Overview
Large binary files don’t belong in your content repository, but Quarto’s figure generation puts them there by default right. The result? Repositories that grow unbounded and team members who avoid fresh checkouts.
This post shows you how to redirect Quarto’s figure output to a git submodule
, keeping your main repository focused on content while maintaining full version control over your generated assets. It’s a quick configuration change that solves a scalability problem.
This technique only works when rendering with engine: knitr
, not with julia
or jupyter
engines.
Background
This approach came up during a discussion on rOpenSci’s Slack about managing separate repositories or aiming for a mono repository containing assets under version control. Rather than making my own repository public to demonstrate the technique, I created this post and example repositories to show a minimally viable way of implementing this approach. For my own purposes, I’m using this to redirect to a separate repository being served on an asset subdomain.
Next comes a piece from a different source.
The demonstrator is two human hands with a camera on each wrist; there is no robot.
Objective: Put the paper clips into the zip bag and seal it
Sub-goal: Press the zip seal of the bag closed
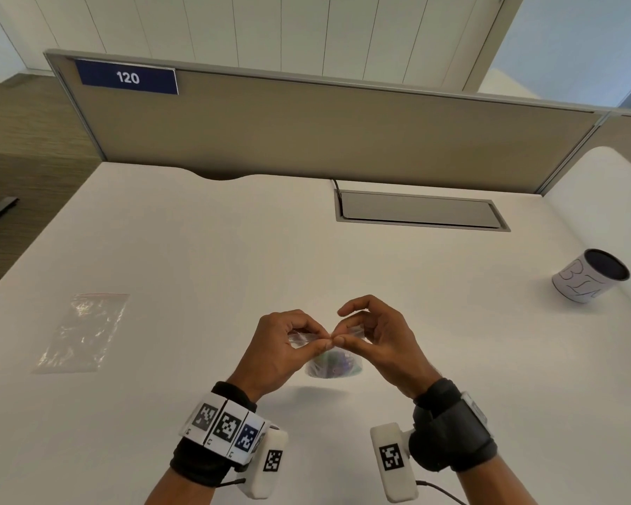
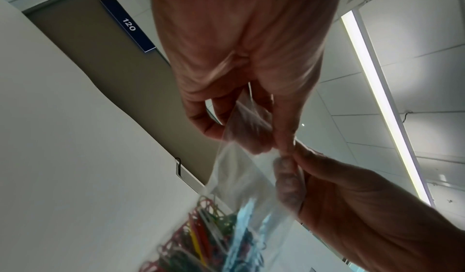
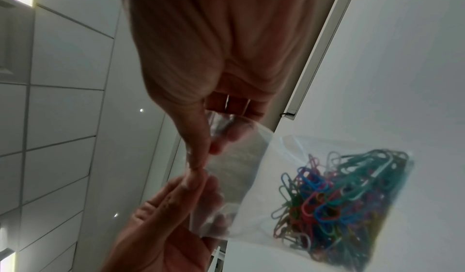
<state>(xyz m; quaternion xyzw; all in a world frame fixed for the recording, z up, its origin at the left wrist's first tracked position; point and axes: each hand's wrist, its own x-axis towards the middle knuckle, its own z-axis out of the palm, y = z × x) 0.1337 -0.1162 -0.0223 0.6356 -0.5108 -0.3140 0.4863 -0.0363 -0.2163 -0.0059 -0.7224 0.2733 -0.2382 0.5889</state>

You might wonder why we use a git submodule rather than git subtrees or simply organizing figures into a figures/
directory tree within the same repository. While directory organization is simpler and git subtrees avoid some submodule complexity, neither solves the core problem: repository size.
With directory organization or git subtrees, all figure files still contribute to the main repository’s size and clone time. Git submodules, however, are entirely separate repositories that are linked by reference. This means:
- The main repository only stores a pointer to a specific commit in the figures repository
- Collaborators can choose whether to download figures or work with content only
- Different access permissions can be set for each repository
- The figures repository can be shared across multiple projects
- The main repository stays lightweight regardless of how many figures you generate
The trade-off is slightly more complex git workflows, but the benefits usually outweigh this cost for content-heavy projects.
Repository Structure
The core concept involves splitting your content across two repositories:
- a main website repository containing your Quarto content; and,
- a separate figures repository that holds all generated plots and images.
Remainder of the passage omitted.